Vinegar, when used properly, can be a great cleaner for the long term effects of a wet forest-canyon floor on metal. Decades ago, I learned a hard lesson when using vinegar to clean a set of rare, vintage motorcycle spokes. In the hectic pace of my agricultural and fatherly pursuits, I forgot about them for a month. I had set them aside where young children couldn’t get into a serious situation so when I finally remembered, they were no more. Spoke mush. Ever the lucky fool, I had a second set to fall back on.
The cleaning of my precious treasure trove revealed that Mathew Roderick’s enameled tin cup had a trace of blue on the finger loop. The wheel barrow frame had a coat of black paint much of which still looks good for the age and conditions. The small hatchet has a dark colour along the edge that I’m thinking might have been from a tempering process. And the two handles for the felling saw cleaned up appreciably well releasing accumulated rust, rocks and sand. One piece still held the hardwood handle – how’s that for a test on the quality of hardwood for a handle? With the debris removed I could also see how the handles were held in place. A small pin had been driven through the metal frame into the wood.
While the mining shovel had little enough rust covering the stamped lettering, the mining pick fared worse over the years and initially no stamped lettering could be found. But with the rust cleaned off, the name OLIVER was revealed. I’m guessing there was a foundry somewhere with that name.
In places where there had been no paint, the metal began to rust quickly after the cleaning. I developed a method of saturating the pieces with WD-40, that wonderful protective product familiar to many. Most of the pieces absorbed a lot of the protective coating over several days. Rubbing away the excess showed the method worked well. They are all in better condition than they were after being buried for 123 years.

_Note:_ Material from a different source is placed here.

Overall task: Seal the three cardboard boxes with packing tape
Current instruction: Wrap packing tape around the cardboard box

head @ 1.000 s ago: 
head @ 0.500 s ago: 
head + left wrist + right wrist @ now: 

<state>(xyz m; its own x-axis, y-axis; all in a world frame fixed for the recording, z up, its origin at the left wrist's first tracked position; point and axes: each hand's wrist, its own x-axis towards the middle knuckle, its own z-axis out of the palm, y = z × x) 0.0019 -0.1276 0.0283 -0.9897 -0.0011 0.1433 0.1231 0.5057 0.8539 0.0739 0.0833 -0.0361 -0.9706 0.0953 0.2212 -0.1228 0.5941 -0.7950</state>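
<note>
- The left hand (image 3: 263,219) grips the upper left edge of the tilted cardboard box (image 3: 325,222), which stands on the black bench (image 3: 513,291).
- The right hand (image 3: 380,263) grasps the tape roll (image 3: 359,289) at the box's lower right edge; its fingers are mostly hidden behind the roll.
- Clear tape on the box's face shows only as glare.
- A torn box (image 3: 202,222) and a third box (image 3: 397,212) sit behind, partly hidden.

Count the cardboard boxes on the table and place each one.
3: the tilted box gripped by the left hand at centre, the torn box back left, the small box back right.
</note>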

My apologies for the great delay in posting any progress. While the physical progress has been difficult this year, the understanding of how the terrain has changed over the decades has been significant. Part of my difficulty in writing about my progress has been in trying not to divulge too much information.

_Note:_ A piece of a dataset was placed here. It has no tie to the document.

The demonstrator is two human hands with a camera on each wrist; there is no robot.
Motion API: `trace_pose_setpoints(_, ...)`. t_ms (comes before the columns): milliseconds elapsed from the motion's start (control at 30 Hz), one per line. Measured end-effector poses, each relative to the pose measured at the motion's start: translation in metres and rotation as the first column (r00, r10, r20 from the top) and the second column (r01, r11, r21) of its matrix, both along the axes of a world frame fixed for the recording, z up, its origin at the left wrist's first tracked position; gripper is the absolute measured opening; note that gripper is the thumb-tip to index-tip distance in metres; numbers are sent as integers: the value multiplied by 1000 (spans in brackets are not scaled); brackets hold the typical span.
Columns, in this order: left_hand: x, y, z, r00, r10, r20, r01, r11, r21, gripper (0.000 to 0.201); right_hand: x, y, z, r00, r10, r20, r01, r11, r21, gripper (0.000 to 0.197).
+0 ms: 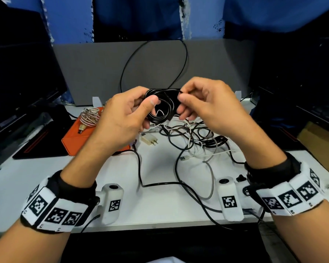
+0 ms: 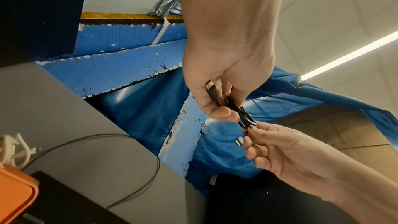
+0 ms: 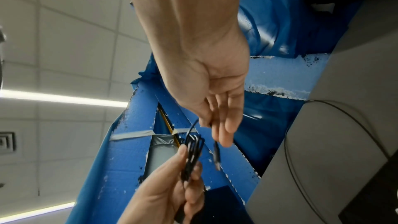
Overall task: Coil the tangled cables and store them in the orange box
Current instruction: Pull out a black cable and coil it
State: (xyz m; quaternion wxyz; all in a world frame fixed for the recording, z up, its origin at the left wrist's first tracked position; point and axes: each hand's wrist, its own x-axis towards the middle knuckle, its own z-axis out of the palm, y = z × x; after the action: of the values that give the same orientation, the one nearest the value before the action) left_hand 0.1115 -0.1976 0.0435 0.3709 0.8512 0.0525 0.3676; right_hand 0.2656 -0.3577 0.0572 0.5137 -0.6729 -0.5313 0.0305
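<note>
Mid-task view. A black coil [image 1: 160,107] is held above the middle of the surface [image 1: 46,179], between both hands. The left hand [image 1: 122,118] grips the stacked loops, thumb pressed on top; the right hand [image 1: 203,105] pinches the free end of the same cable at the coil's right side, its connector hanging loose below the fingers in the right wrist view. By the look of it, this cable is nearly wound, with only the tail left to tuck or wrap.

One striped cable [image 1: 90,115], already coiled, lies in the orange box [image 1: 74,141], which sits on the left of the surface just beyond the left hand. This counts as the stored part of the task.

The tangle [image 1: 194,137] of black and white cables lies on the surface right of centre, beneath and nearer than the hands, with a white plug [image 1: 149,142] at its left edge and a long black lead [image 1: 141,168] trailing toward the near edge. How many cables it contains cannot be told. Judged from this, roughly the first part is done: the coil in hand must go in the box, then the tangle must be separated, wound and stored.
</note>
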Motion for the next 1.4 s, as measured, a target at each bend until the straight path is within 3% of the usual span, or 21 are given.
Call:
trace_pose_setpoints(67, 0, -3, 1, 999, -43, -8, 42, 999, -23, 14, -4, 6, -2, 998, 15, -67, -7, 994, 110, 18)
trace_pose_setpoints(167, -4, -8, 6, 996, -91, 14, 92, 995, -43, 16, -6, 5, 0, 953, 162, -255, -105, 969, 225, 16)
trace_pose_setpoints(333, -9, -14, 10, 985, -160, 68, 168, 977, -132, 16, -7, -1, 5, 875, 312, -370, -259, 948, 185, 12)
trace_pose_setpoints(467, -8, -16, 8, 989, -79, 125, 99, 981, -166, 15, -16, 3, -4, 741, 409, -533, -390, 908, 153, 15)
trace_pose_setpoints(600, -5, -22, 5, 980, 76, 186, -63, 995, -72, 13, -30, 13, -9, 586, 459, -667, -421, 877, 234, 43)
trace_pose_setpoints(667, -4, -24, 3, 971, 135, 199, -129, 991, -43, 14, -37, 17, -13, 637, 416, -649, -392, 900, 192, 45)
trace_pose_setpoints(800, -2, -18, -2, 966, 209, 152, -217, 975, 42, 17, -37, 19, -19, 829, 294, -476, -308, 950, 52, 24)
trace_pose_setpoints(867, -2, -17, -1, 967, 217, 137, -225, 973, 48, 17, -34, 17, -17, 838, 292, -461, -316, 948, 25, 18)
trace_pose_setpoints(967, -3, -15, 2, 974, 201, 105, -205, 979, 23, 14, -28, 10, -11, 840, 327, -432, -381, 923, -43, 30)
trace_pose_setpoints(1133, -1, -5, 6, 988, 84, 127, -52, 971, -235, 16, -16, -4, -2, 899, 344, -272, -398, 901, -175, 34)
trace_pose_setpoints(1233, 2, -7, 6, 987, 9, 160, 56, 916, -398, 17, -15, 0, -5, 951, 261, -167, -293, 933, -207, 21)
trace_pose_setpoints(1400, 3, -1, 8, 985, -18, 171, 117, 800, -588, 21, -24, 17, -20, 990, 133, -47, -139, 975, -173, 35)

I believe that I see the target area with the best clarity yet. The area of search has gone from the massive forest zone on the eastern slope of Mount Baldy to the approximate size of my small kitchen. And I don’t say that without good confidence. While smarter men might well have solved this great puzzle quicker than I have, I don’t believe that any have.
Six full years of searching the rugged back-country over seventy-five trips and several hundred days camping in that great paradise have allowed me to fill journals, notebooks and to write a book worth reading. But more than that, the experience for me has been a great journey of personal healing and an awareness of my spirituality embraces the forest.
Winter once more protects the gold bars frozen within nature’s vault. I had limited searches this year but know I will return, at least once more…
August did not end well for me. Yet again I have to admit I have failed to uncover the hiding place for the lost gold. While that doesn’t mean it’s simply not there, it does show that I may be running out of options. I reduced my target area from a large area of rugged forest down to the size of my small kitchen, yet the possible depth and type of material don’t allow for my detectors to receive a signal. Does anyone have experience with a dowsing rod?
The tinder dry forest is a cause for concern. In the hours I spent at the target, small flakes of ash fell on the truck. Somewhere high above the prevailing air current carried the ash in my direction lending concern about my presence there. Thankfully when my truck died the previous week it was on the highway with cellular service and not in the forest.
Perhaps cooler fall weather will provide better results for my efforts.
As summer continues, the smokey air finally cleared in the Vancouver area allowing us to breathe easier, especially us older treasure hunters with lung damage. Some fool kid smoked for a dozen years, then spent twenty-five years breathing animal dander and alfalfa dust during his years in agricultural paradise. But I feel there is enough good health for one more treasure hunting adventure and I will use it wisely.
With good luck and a sharp mental focus, I’ll return to the forest and finish what I began more than five years ago. Hopefully cooler weather will prevail and my target area will remain free of the devastating fires still rampaging across central BC. Meanwhile, I continue to write and edit, trying to create the best read that I can.
My return to Rock Creek canyon revealed the changes brought about by the massive torrent that flowed through the canyon this spring. The small section that I’m familiar with showed some stream bank erosion and an older log dam had been completely removed. Mother nature rearranged a few things. Nearby, the water had flooded more of the canyon floor as it has occasionally over time.
When I left the area, I noticed the mushroom cloud of forest fire smoke far to the north. The time to return and continue this adventure needs to be timed with area fires and clean air. My old lungs can’t handle much smoke these days. Cooler temperatures would be appreciated too. With forests tinder dry and limited trail access, I need to be aware of the conditions and know how quickly it can change.